Pengendalian diri dibutuhkan untuk menghalau rasa-rasa negatif itu. Maka alangkah bijaksana apabila setiap manusia percaya bahwa Tuhan Maha Adil dan akan memberikan apa yang pantas diberikan kepada manusia berdasarkan seberapa besarnya usaha manusia itu sendiri untuk dipantaskan dalam menerima kesempatan itu.

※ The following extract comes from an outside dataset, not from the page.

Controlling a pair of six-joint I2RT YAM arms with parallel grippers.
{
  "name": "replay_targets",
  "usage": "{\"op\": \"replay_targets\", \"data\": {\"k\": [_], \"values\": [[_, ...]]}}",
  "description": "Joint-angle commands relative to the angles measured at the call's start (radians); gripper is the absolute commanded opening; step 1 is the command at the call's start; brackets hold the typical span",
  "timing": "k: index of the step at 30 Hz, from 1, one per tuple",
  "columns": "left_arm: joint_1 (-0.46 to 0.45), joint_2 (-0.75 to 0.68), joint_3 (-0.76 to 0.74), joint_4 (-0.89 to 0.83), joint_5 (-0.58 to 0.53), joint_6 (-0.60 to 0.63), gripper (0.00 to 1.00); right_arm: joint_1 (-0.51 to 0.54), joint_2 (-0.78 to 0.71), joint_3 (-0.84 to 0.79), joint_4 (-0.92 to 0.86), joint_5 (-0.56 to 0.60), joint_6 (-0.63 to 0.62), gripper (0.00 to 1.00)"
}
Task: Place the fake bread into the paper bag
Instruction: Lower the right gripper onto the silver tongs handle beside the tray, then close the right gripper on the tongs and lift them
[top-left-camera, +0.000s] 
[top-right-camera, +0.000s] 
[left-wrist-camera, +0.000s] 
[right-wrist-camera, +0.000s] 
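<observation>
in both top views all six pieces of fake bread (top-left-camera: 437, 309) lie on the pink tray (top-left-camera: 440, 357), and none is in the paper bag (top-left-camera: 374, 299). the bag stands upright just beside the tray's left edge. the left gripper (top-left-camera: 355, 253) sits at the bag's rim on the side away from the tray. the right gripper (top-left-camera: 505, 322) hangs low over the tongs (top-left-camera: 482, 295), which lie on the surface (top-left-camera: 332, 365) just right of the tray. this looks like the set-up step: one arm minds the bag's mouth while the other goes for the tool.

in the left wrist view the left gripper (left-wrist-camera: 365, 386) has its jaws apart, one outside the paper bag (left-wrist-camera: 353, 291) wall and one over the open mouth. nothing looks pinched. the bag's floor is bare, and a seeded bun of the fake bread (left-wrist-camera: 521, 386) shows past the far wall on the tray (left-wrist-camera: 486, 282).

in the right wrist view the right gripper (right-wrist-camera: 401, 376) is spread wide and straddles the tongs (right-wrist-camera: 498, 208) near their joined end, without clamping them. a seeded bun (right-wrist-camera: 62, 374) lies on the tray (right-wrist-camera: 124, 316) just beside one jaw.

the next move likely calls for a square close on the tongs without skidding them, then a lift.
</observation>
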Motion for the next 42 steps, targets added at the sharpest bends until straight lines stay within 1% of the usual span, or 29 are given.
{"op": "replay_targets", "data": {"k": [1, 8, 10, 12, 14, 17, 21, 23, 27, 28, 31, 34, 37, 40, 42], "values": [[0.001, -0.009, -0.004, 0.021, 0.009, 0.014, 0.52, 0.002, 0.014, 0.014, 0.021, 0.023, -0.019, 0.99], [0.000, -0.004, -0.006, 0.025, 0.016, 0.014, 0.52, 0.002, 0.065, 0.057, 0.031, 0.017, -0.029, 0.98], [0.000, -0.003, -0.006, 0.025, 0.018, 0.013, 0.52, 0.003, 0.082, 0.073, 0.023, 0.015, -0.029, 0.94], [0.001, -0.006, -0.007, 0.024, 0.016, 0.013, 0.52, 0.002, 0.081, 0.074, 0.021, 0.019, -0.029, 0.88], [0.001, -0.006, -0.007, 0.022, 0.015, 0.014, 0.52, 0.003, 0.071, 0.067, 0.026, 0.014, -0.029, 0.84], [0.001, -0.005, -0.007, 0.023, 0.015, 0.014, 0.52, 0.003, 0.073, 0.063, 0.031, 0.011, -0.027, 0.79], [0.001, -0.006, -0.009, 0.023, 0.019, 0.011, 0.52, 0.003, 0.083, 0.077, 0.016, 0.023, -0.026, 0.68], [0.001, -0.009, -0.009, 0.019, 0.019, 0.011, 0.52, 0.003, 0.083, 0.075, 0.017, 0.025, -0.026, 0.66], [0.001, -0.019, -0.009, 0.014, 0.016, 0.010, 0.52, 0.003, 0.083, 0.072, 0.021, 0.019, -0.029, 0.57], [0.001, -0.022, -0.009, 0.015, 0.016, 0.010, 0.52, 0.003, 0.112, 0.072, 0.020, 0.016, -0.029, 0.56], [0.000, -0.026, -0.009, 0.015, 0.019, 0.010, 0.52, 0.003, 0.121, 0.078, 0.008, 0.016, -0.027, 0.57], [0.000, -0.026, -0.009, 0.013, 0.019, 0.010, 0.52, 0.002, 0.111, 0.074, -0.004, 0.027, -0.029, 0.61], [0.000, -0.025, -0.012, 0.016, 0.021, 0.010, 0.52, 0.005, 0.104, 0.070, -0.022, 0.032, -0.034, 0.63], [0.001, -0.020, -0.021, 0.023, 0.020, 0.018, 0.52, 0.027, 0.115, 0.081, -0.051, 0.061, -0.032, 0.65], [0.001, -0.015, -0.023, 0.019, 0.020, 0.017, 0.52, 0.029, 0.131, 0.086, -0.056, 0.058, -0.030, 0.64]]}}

Ingin sekali saya bisa bersyukur atas segala hal yang saya terima dan miliki di dunia terlepas dari adanya ketidakadilan yang saya temui dan rasakan. Melihat orang lain yang sudah bahagia dan mereka dibahagiakan lagi, orang yang mampu namun dimampukan lagi, diberikan nikmat yang berlipat-lipat, keberuntungan yang tiada batas, bukanlah sesuatu yang begitu saja dapat diterima oleh perasaan. Tapi mudah-mudahan dengan selalu mengingat bahwa Tuhan Maha Adil dan manusia diberikan pilihan untuk bersyukur, maka hal-hal itu dapat dihindari. Amin.